## What is expected
The whole listing should come back exactly as written, except for the pictures.

:: Supplied data ::

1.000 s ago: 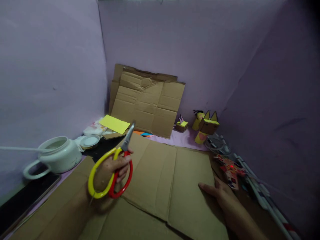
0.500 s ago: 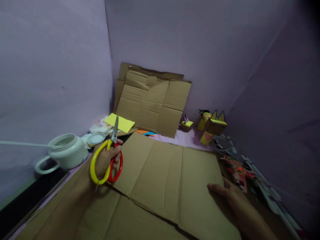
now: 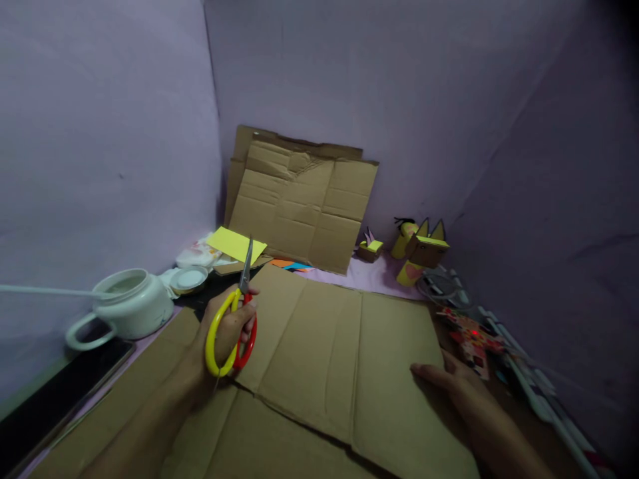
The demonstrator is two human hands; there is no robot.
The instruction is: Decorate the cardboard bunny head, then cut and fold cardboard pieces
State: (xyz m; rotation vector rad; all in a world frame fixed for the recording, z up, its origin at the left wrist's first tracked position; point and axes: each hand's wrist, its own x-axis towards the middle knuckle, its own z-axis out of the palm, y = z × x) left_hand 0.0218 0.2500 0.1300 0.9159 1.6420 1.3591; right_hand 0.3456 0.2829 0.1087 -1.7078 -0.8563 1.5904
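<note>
Most fingers of the bare right hand (image 3: 462,386) were hidden at the right edge of the flat brown cardboard sheet (image 3: 319,359), so their grip could not be told. Both forearms ran off the near edge of the view. The scissors with yellow and red handles (image 3: 243,289) covered part of the bare left hand (image 3: 229,329). A thin white stick (image 3: 50,291) was cut off at left, its other end lost inside the rounded white pot (image 3: 142,311). At right, the patterned red flat piece (image 3: 472,338) was too blurred to make out.
</note>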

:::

## Answer
1.000 s ago: 
0.500 s ago: 
now: 
The demonstrator is two human hands; there is no robot.
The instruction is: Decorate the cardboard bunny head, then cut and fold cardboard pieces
State: (xyz m; rotation vector rad; all in a world frame fixed for the recording, z up, its origin at the left wrist's first tracked position; point and axes: each hand's wrist, its own x-axis towards the middle knuckle, its own z-axis out of the palm, y = z × x) left_hand 0.0218 0.2500 0.1300 0.9159 1.6420 1.3591; right_hand 0.3456 0.2829 0.1087 -1.7078 -0.8563 1.5904
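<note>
Most fingers of the bare right hand (image 3: 462,386) were hidden at the right edge of the flat brown cardboard sheet (image 3: 319,359), so their grip could not be told. Both forearms ran off the near edge of the view. The scissors with yellow and red handles (image 3: 243,289) covered part of the bare left hand (image 3: 229,329). A thin white stick (image 3: 50,291) was cut off at left, its other end lost inside the rounded white pot (image 3: 142,311). At right, the patterned red flat piece (image 3: 472,338) was too blurred to make out.
</note>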

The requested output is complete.